» YOUR TASK: When you return the entries, keep every word and mark exactly as it is.

» INFORMATION:
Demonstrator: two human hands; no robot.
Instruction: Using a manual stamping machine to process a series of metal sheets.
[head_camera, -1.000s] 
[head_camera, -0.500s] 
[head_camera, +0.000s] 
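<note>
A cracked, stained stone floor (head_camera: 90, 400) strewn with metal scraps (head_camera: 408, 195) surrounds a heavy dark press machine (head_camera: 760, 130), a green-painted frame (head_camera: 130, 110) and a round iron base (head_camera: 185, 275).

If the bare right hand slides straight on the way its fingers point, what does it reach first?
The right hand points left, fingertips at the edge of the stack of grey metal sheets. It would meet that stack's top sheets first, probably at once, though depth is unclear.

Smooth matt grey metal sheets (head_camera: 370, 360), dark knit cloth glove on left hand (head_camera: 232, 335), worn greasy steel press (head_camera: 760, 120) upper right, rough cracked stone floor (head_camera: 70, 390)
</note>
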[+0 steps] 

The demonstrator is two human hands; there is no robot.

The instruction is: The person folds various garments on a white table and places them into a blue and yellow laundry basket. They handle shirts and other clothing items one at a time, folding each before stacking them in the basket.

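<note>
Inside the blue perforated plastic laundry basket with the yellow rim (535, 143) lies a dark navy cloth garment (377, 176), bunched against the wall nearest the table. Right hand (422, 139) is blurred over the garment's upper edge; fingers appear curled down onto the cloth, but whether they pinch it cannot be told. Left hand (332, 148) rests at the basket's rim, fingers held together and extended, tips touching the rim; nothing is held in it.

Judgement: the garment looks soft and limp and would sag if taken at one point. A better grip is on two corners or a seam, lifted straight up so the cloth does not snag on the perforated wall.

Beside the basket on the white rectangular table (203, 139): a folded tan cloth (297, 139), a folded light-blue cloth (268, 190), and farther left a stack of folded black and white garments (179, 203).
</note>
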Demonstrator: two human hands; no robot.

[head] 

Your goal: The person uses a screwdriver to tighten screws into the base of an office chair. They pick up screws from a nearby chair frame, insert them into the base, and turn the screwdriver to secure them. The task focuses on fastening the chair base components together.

» THE COMPLETED TASK:
Demonstrator: two human hands; no robot.
Instruction: Using a manual stamping machine to process a series of metal sheets.
[head_camera, -1.000s] 
[head_camera, -0.500s] 
[head_camera, +0.000s] 
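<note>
A cracked, stained stone floor (head_camera: 90, 400) strewn with metal scraps (head_camera: 408, 195) surrounds a heavy dark press machine (head_camera: 760, 130), a green-painted frame (head_camera: 130, 110) and a round iron base (head_camera: 185, 275).

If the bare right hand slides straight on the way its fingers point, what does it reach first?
The right hand points left, fingertips at the edge of the stack of grey metal sheets. It would meet that stack's top sheets first, probably at once, though depth is unclear.

Smooth matt grey metal sheets (head_camera: 370, 360), dark knit cloth glove on left hand (head_camera: 232, 335), worn greasy steel press (head_camera: 760, 120) upper right, rough cracked stone floor (head_camera: 70, 390)
</note>
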[+0 steps] 

The demonstrator is two human hands; there is no robot.

The instruction is: The person folds various garments on a white table and places them into a blue and yellow laundry basket. They handle shirts and other clothing items one at a time, folding each before stacking them in the basket.

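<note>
Inside the blue perforated plastic laundry basket with the yellow rim (535, 143) lies a dark navy cloth garment (377, 176), bunched against the wall nearest the table. Right hand (422, 139) is blurred over the garment's upper edge; fingers appear curled down onto the cloth, but whether they pinch it cannot be told. Left hand (332, 148) rests at the basket's rim, fingers held together and extended, tips touching the rim; nothing is held in it.

Judgement: the garment looks soft and limp and would sag if taken at one point. A better grip is on two corners or a seam, lifted straight up so the cloth does not snag on the perforated wall.

Beside the basket on the white rectangular table (203, 139): a folded tan cloth (297, 139), a folded light-blue cloth (268, 190), and farther left a stack of folded black and white garments (179, 203).
</note>
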Demonstrator: two human hands; no robot.

[head] 

Your goal: The person uses a screwdriver to tighten screws into the base of an office chair. They pick up screws from a nearby chair frame, insert them into the base, and turn the screwdriver to secure them. The task focuses on fastening the chair base components together.

This exercise is done.